#### [Required action]
Report how many lines below include the string "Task". Please keep the reply to that number.

Items from a data source:
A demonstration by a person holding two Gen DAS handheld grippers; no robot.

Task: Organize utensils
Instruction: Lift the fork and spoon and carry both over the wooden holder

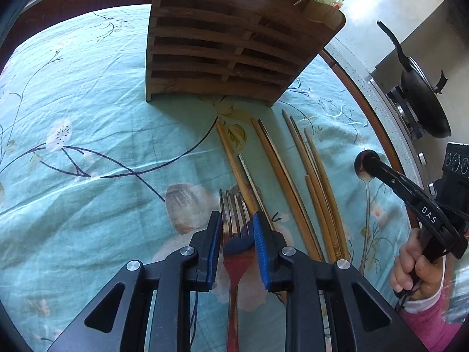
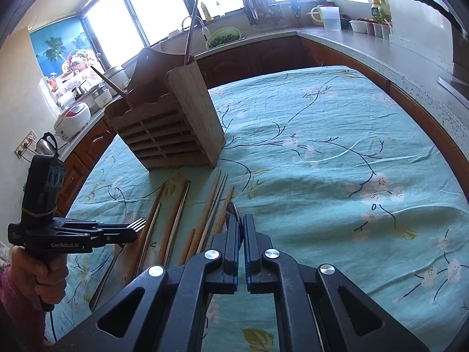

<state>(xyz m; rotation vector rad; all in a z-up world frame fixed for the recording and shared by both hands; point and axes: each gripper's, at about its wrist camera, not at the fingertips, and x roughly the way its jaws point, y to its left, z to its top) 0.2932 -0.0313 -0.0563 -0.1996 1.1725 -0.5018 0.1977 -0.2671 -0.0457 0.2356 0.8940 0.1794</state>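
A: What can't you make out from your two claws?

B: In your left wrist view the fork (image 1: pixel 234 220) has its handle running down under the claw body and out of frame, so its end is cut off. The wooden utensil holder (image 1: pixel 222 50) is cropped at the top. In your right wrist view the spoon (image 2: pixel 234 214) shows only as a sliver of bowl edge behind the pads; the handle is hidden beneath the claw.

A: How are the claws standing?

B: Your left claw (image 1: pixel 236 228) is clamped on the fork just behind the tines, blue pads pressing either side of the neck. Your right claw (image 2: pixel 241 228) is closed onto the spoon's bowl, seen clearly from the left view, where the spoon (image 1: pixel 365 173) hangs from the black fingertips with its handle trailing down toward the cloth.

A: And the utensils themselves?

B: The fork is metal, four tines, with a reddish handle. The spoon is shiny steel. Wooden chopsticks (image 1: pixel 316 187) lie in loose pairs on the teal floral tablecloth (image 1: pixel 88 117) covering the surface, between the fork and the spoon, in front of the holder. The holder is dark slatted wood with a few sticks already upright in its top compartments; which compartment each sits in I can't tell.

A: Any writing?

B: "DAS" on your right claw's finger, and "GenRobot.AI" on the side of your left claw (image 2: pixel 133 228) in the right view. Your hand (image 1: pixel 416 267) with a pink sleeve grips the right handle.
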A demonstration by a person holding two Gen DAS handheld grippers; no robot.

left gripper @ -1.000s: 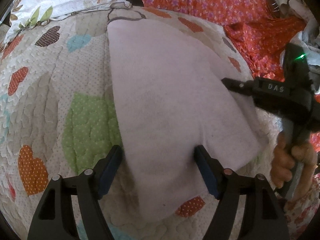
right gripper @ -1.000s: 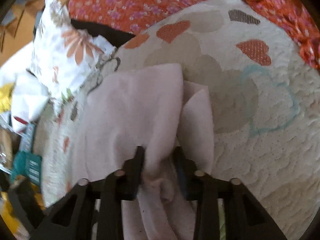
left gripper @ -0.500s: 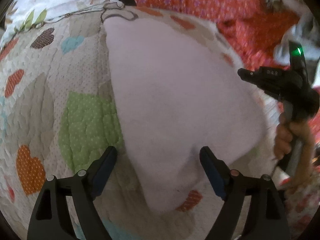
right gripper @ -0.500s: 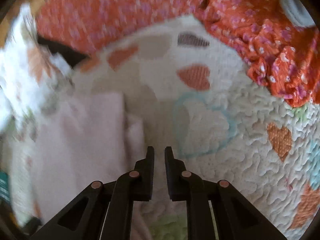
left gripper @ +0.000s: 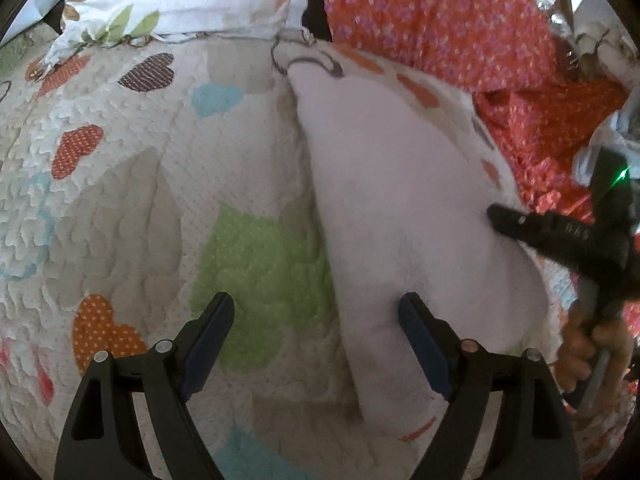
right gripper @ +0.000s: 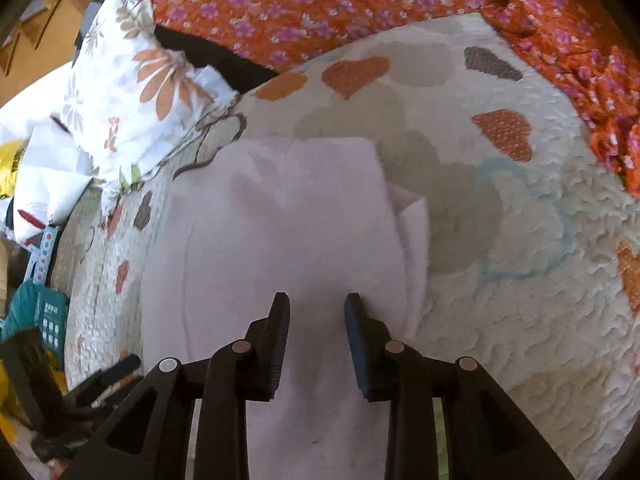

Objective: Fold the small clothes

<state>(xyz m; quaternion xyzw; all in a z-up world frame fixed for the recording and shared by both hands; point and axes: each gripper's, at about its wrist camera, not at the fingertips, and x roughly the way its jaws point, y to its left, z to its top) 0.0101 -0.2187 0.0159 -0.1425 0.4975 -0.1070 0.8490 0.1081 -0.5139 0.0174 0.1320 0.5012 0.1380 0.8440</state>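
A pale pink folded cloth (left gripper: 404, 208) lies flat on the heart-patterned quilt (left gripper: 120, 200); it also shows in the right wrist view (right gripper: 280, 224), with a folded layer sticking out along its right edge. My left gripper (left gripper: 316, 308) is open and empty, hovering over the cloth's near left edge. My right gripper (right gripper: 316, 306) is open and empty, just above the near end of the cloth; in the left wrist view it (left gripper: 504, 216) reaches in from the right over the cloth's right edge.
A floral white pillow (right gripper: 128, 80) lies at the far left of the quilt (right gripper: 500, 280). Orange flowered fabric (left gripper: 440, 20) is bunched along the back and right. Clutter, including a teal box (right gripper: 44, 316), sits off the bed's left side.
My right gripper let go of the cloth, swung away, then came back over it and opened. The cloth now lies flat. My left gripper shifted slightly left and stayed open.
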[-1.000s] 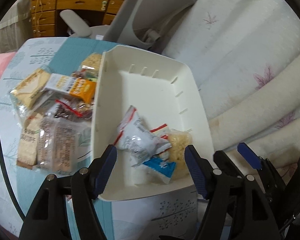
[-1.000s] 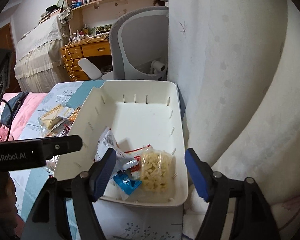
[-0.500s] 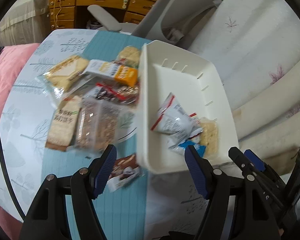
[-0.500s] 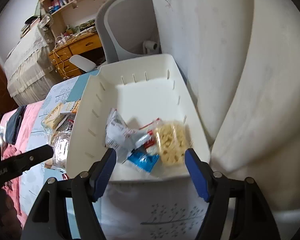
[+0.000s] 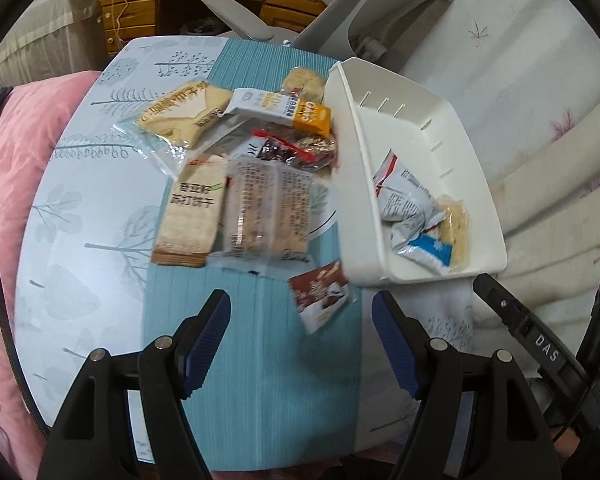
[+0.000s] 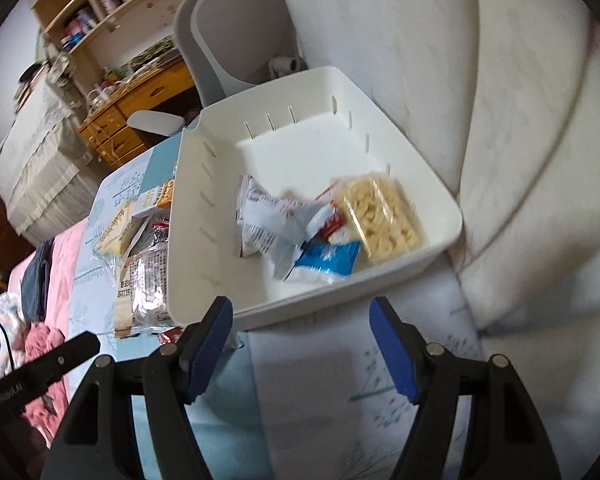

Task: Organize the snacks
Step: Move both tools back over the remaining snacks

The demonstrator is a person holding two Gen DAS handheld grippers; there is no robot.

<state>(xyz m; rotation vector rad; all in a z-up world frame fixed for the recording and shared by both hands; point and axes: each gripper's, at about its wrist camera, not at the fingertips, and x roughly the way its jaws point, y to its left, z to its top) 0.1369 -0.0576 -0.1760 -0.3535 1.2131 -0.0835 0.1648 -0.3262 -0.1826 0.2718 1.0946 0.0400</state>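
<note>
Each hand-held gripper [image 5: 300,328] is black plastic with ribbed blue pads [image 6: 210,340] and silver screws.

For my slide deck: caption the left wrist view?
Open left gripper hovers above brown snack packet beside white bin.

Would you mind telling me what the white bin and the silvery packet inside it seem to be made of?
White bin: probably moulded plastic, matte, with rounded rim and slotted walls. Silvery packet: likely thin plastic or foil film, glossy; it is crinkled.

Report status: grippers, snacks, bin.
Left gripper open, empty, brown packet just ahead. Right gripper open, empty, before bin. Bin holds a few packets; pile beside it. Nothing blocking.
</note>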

#### [Reply]
2